Segment Start: Dataset section
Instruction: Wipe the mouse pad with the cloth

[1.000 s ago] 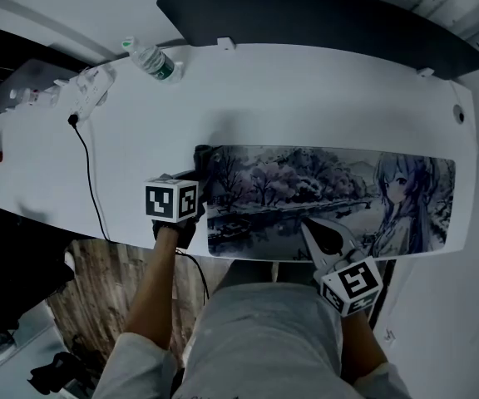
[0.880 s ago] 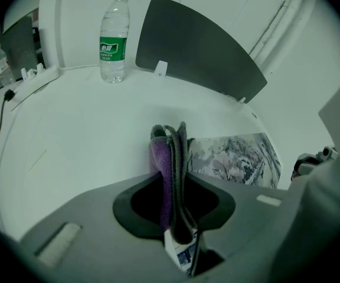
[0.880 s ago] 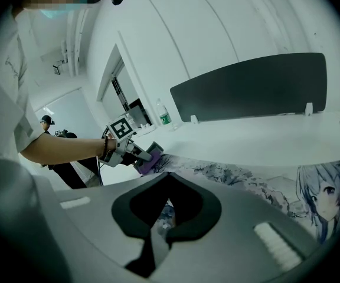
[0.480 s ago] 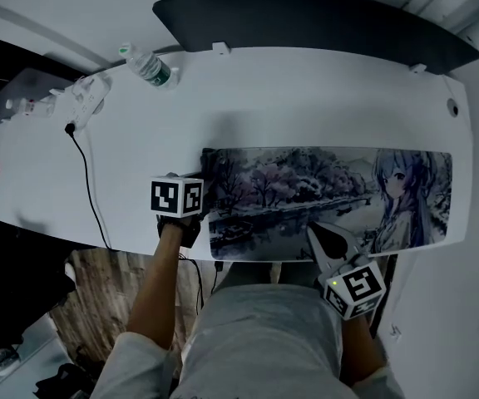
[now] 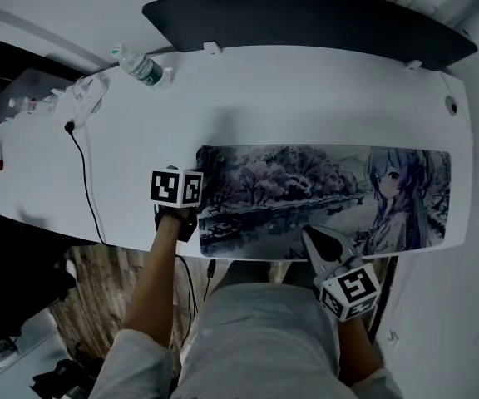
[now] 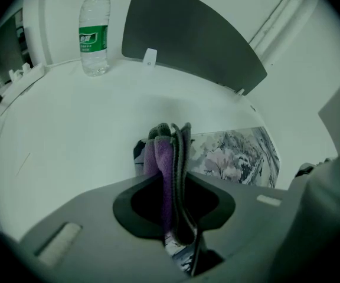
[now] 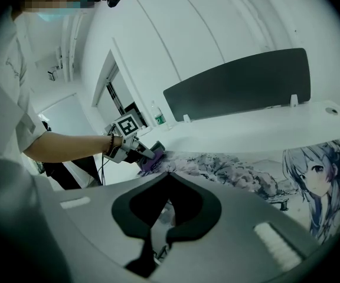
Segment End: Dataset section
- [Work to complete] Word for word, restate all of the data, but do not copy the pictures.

- [Answer section]
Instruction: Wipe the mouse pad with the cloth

[1.000 s ago] 
[0.880 s ago] 
[0.880 s ago] 
[0.480 s ago] 
[now] 
[now] 
[now] 

The exercise is done, and no more output is needed.